*Aim of the exercise*:
From the first line to the last, copy the data exactly.

*Data extract*:
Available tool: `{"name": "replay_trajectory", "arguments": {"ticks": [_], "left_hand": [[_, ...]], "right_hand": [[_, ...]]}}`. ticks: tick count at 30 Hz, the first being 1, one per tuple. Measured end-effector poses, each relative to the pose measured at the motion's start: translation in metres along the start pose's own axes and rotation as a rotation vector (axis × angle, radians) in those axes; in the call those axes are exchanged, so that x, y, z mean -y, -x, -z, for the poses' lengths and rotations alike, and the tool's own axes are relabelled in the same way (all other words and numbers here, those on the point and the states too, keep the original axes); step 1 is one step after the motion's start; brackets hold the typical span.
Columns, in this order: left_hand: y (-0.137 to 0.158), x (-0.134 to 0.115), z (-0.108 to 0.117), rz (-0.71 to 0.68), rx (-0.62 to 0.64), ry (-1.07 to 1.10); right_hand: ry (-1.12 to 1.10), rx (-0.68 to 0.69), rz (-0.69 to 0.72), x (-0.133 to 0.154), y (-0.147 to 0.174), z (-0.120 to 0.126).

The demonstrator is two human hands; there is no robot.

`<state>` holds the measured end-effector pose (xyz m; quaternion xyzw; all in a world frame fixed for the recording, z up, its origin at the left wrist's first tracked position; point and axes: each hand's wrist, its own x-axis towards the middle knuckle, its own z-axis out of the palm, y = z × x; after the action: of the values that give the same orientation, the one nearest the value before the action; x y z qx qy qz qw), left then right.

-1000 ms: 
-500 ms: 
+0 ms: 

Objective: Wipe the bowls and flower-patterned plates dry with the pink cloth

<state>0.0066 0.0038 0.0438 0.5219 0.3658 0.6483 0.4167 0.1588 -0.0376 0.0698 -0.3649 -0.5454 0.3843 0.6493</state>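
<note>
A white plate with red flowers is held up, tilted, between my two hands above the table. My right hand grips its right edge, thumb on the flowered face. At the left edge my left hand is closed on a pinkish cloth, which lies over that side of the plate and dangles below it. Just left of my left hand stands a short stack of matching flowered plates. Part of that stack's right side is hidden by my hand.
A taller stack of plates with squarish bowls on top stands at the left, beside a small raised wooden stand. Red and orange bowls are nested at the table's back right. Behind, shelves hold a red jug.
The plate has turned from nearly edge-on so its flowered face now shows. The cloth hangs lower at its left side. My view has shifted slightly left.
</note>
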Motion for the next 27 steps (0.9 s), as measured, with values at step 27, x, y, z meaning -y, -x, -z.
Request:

*Response*:
Available tool: `{"name": "replay_trajectory", "arguments": {"ticks": [_], "left_hand": [[_, ...]], "right_hand": [[_, ...]]}}`. ticks: tick count at 30 Hz, the first being 1, one per tuple. Measured end-effector poses, each relative to the pose measured at the motion's start: translation in metres along the start pose's own axes and rotation as a rotation vector (axis × angle, radians) in those axes; in the call those axes are exchanged, so that x, y, z mean -y, -x, -z, for the poses' lengths and rotations alike, and the tool's own axes are relabelled in the same way (all other words and numbers here, those on the point and the states too, keep the original axes); step 1 is one step after the motion's start; brackets hold the typical span.
Columns, in this order: left_hand: y (-0.137 to 0.158), x (-0.134 to 0.115), z (-0.108 to 0.117), rz (-0.71 to 0.68), rx (-0.62 to 0.64), ry (-1.07 to 1.10); right_hand: ry (-1.12 to 1.10), rx (-0.68 to 0.69), rz (-0.69 to 0.72), x (-0.133 to 0.154), y (-0.147 to 0.174), z (-0.120 to 0.126).

The demonstrator is two human hands; there is no robot.

`<state>` holds the measured end-effector pose (xyz m; quaternion xyzw; all in a world frame fixed for the recording, z up, its origin at the left wrist's first tracked position; point and axes: each hand's wrist, its own x-axis towards the middle knuckle, its own z-axis out of the palm, y = z × x; after the action: of the values that give the same orientation, the one nearest the value before the action; x y z qx qy qz qw), left then right.

-1000 ms: 
-500 ms: 
+0 ms: 

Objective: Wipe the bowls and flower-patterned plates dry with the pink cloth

<state>0.0066 0.0038 0.0438 0.5219 0.3658 0.6483 0.4167 0.1588 -0.0376 0.0698 -0.3649 -0.5454 0.3843 0.6493</state>
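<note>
A white plate with red flowers is held up, tilted, between my two hands above the table. My right hand grips its right edge, thumb on the flowered face. At the left edge my left hand is closed on a pinkish cloth, which lies over that side of the plate and dangles below it. Just left of my left hand stands a short stack of matching flowered plates. Part of that stack's right side is hidden by my hand.
A taller stack of plates with squarish bowls on top stands at the left, beside a small raised wooden stand. Red and orange bowls are nested at the table's back right. Behind, shelves hold a red jug.
The plate has turned from nearly edge-on so its flowered face now shows. The cloth hangs lower at its left side. My view has shifted slightly left.
</note>
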Motion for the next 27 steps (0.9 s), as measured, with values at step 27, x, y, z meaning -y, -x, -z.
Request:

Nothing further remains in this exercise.